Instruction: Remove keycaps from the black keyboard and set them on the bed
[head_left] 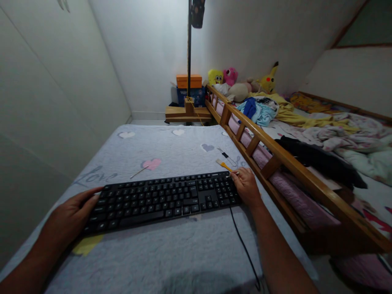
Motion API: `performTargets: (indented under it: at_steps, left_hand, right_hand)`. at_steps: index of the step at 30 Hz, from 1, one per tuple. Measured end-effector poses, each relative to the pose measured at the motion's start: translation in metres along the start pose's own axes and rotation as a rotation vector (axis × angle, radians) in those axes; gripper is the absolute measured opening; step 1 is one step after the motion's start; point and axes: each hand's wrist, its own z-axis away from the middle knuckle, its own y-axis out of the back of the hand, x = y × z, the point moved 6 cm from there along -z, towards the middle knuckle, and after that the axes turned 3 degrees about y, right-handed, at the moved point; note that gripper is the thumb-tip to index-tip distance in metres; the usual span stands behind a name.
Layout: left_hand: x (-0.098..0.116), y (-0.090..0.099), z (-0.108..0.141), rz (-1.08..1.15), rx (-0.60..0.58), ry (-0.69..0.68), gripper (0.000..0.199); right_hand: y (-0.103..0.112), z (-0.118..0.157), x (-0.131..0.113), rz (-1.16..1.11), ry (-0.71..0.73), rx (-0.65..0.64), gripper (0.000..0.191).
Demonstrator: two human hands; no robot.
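"Where was the black, full-size keyboard (147, 200)?"

"It lay across the middle of the pale grey-blue quilted cover (137, 261), its right end nearer the cover's right edge. A black cable (243, 243) ran from under it towards the near edge."

"And the hands?"

"The right hand (246, 185) had its grip closed on a thin white stick (232, 175), at the keyboard's far right corner. The left hand (69, 212) touched the left end; whether its grip was closed there, I couldn't tell."

"What looked done, and what was left?"

"The keys sat in place, and the stick was at the far right corner. Nothing showed how much of the keyboard was finished or left. A small yellow-handled brush (226, 165) lay unheld just beyond that corner, a slim white swab (139, 171) beyond the left half. Near the cover's right edge was a thin wire-like tool with a black middle (225, 155)."

"The rest of the room?"

"A brown wooden rail (266, 141) ran along the cover's right edge, with rumpled yellow bedding (284, 108) and plush toys past it. Beyond the far edge stood an orange box (189, 81) on a blue one, by a white wall (147, 49)."
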Motion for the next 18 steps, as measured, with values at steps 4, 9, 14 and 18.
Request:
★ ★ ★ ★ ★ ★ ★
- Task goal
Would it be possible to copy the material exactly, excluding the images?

- Output
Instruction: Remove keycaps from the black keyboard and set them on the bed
[head_left] 
Motion API: `performTargets: (indented under it: at_steps, left_hand, right_hand)`. at_steps: index of the step at 30 Hz, from 1, one per tuple. Measured end-effector poses, each relative to the pose measured at the motion's start: translation in metres along the start pose's own axes and rotation as a rotation vector (axis × angle, radians) in those axes; gripper is the absolute measured opening; step 1 is one step after the motion's start; point and axes: each hand's wrist, its own z-axis away from the middle knuckle, its own y-axis out of the back of the hand, x = y × z, the point moved 6 cm from there along -z, towards the middle knuckle, and after that the axes turned 3 degrees about y, right-handed, at the moved point; note that gripper is the thumb-tip to index-tip distance in metres; the usual span stands behind a name.
Layout: left_hand: x (-0.098..0.116), y (-0.090..0.099), z (-0.108..0.141), rz (-1.08..1.15), rx (-0.60..0.58), ry (-0.69..0.68), gripper (0.000..0.199); right_hand: y (-0.103..0.112), z (-0.118..0.157), x (-0.131..0.113), rz (-1.16..1.11), ry (-0.71..0.73), rx (-0.65..0.64), gripper (0.000..0.191).
Demonstrator: two human hands; no robot.
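"Where was the black, full-size keyboard (147, 200)?"

"It lay across the middle of the pale grey-blue quilted cover (137, 261), its right end nearer the cover's right edge. A black cable (243, 243) ran from under it towards the near edge."

"And the hands?"

"The right hand (246, 185) had its grip closed on a thin white stick (232, 175), at the keyboard's far right corner. The left hand (69, 212) touched the left end; whether its grip was closed there, I couldn't tell."

"What looked done, and what was left?"

"The keys sat in place, and the stick was at the far right corner. Nothing showed how much of the keyboard was finished or left. A small yellow-handled brush (226, 165) lay unheld just beyond that corner, a slim white swab (139, 171) beyond the left half. Near the cover's right edge was a thin wire-like tool with a black middle (225, 155)."

"The rest of the room?"

"A brown wooden rail (266, 141) ran along the cover's right edge, with rumpled yellow bedding (284, 108) and plush toys past it. Beyond the far edge stood an orange box (189, 81) on a blue one, by a white wall (147, 49)."
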Motion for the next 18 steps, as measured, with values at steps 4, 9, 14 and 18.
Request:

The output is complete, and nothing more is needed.